Вдруг Вань Сяо-эр, вздрогнув, вскочил.
— Предрассветный ветер подул! — крикнул он. — Пора на работу. Прощайся, Си-лян, с женой. Но торопись, чтобы не опоздать, если хочешь быть жив.
Вань Си-лян притронулся к кончикам пальцев У-.и и горестно шепнул:
— Ни одним словечком не успел я перемолвиться с тобой!
У-и так же тихо ответила:
— Мы еще молоды. Мы еще скажем друг другу много-много слов.
ПОНИМАЮТ МУЗЫКУ РЕДКО-РЕДКО
Вскоре после того, как Цинь подчинила Янь, в одном доме в городе Сунцзы появился странный работник. Довольствовался он малым, трудился усердно и, хотя был еще не стар, пренебрегал обществом себе подобных и, окончив работу, уединялся в своей каморке. Но стоило господам созвать на пир гостей, как, откуда ни возьмись, он тотчас начинал бродить поблизости от пиршественного зала. Если гости беседовали и смеялись острым словам или стучали игральными костями, он тотчас удалялся, бормоча себе что-то под нос. Но когда раздавались звуки пибы или циня, он застывал, словно вода зимой, и уж тут ничего не замечал и не чувствовал. Имя ему было Бо-я, а так как он был всего лишь работник, то о его фамилии никто и не спрашивал.
Один из слуг доложил хозяйке о его удивительном поведении, и в первый же раз, как собрались гости и послышались звуки циня, хозяйка вышла в сад, чтобы убедиться своими глазами, так ли это. И что же? За деревом стоял Бо-я, смотрел перед собой, ничего не видя, дергал пальцами, будто ловил блох, кривил рот, будто отведал кислое, стучал ногой, будто поправлял туфлю, и бормотал себе под нос:
— Играет он хорошо, но кое-что у него не получается!
Хозяйка встала перед самым его носом, но он даже не отмахнулся от упавшей на него тени. Она крикнула:
— Бо-я! Эй!
Но он не обратил внимания. Тогда она подошла поближе, обернула руку платком и изо всей силы дернула его за yxo.
— А? — спросил он, будто проснулся, но еще не очнулся от сна.
— Как ты берешься осуждать моих гостей и откуда знаешь, что правильно и что неправильно? — спросила хозяйка.
— Звуки рождаются в сердце человека, — ответил Бо-я. — Слова могут обманывать, люди могут притворяться, только музыка не способна лгать.
Хозяйку рассмешила такая речь простого работника, и она сказала:
— Раз уж ты так разбираешься в музыке, заходи в залу и сыграй нам на цине.

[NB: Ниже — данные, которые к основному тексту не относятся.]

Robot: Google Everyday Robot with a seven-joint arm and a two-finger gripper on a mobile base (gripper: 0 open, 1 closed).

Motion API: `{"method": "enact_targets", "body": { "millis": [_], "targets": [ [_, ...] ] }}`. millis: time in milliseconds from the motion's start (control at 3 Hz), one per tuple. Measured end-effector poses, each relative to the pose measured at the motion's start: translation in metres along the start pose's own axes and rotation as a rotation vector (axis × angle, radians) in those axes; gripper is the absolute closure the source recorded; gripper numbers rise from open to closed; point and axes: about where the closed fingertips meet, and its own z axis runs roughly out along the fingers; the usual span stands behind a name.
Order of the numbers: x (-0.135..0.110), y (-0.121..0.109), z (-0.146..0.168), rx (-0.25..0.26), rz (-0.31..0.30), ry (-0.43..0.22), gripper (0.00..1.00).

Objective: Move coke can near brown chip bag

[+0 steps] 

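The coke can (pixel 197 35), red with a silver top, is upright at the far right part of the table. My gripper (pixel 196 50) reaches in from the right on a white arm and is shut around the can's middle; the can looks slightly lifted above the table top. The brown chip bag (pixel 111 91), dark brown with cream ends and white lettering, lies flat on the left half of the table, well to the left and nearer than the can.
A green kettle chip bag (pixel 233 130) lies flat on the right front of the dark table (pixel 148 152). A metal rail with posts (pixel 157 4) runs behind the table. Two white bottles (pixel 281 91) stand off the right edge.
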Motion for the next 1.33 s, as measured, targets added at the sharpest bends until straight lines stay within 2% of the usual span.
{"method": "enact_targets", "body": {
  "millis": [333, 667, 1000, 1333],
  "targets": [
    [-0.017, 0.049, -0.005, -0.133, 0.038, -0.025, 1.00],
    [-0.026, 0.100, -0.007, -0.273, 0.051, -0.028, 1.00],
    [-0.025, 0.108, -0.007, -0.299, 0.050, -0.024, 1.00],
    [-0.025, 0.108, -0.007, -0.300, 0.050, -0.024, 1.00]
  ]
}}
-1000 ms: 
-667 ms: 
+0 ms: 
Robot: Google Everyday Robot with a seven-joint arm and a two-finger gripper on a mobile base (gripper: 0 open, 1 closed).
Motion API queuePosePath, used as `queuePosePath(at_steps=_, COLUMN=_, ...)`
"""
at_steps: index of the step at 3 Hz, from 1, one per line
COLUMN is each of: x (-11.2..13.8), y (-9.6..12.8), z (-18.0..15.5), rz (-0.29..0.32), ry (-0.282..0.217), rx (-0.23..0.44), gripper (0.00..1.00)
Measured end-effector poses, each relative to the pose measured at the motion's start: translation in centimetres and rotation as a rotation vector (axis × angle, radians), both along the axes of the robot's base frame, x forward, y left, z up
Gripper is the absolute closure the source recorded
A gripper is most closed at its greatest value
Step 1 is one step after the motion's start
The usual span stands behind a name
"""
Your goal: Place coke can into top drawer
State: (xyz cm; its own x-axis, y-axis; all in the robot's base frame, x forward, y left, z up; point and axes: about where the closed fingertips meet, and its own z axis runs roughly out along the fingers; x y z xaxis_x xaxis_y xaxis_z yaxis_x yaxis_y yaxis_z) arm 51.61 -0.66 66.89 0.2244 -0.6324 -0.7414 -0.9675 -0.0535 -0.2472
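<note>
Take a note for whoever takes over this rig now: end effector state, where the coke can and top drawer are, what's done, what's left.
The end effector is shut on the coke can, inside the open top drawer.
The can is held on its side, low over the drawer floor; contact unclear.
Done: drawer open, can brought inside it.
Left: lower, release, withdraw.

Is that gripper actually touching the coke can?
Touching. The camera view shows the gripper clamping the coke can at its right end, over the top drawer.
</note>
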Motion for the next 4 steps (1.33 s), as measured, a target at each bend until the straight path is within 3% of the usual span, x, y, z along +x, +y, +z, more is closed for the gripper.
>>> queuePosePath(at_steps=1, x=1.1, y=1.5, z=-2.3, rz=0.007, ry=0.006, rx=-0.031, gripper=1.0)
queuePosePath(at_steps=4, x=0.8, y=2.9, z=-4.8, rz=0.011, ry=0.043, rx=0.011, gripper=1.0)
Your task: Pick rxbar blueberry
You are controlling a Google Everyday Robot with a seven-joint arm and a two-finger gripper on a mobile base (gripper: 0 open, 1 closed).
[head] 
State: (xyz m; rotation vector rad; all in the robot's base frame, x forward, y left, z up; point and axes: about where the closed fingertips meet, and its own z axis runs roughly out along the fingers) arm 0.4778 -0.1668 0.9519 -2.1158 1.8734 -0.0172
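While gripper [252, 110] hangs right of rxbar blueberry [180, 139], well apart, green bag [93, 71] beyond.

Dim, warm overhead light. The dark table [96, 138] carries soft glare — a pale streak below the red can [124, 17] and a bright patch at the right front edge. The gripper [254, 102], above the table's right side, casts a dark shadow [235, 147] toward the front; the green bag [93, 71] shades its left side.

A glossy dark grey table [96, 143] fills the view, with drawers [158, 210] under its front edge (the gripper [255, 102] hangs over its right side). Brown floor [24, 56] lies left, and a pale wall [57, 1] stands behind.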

Если сыграешь хорошо, я прикажу угостить тебя вином.
Бо-я посмотрел на нее, подумал и сказал:
— Если я сейчас не проявлю своих способностей, то до конца дней придется жить в безвестности.
— Что ж, — сказала хозяйка, — а ты сыграй! Быть может, прославишься. Я прикажу дать тебе цинь.
— Этот цинь — для начинающих, — возразил Бо-я, — разрешите мне взять свой. — И, не дожидаясь ответа, убежал.
Хозяйка засмеялась, потому что подумала, что он боится обнаружить свое невежество и хвастовство, и послала вслед за ним слугу посмотреть, что он будет делать.
Слуга поспешил к каморке, где жил Бо-я, проковырял пальцем дырку в ветхой стене и заглянул внутрь.
Тут он увидел, что Бо-я плеснул чистой воды в чашку и обмыл лицо и руки. Затем, разрыв кучу соломы, сваленной в углу, достал из нее узелок, развязал его, вынул халат из плотного шелка и красивый головной платок. Переодевшись, он начал класть поклоны перед соломой, а затем достал из-под нее футляр и со знаками высокого почтения вынул из него цинь.
Зтот цинь был из бесценного дерева, доска округлая, как небо, нижняя дека плоская, как земля. Струны были свиты из шелка. Тринадцать кружков, указывающих лады, — из светящейся ночью яшмы.
Всего этого слуга не мог рассмотреть подробно. Он лишь увидел, как Бо-я, поддерживая цинь обеими руками, степенным шагом направляется в дом и, испугавшись, незаметно ускользнул.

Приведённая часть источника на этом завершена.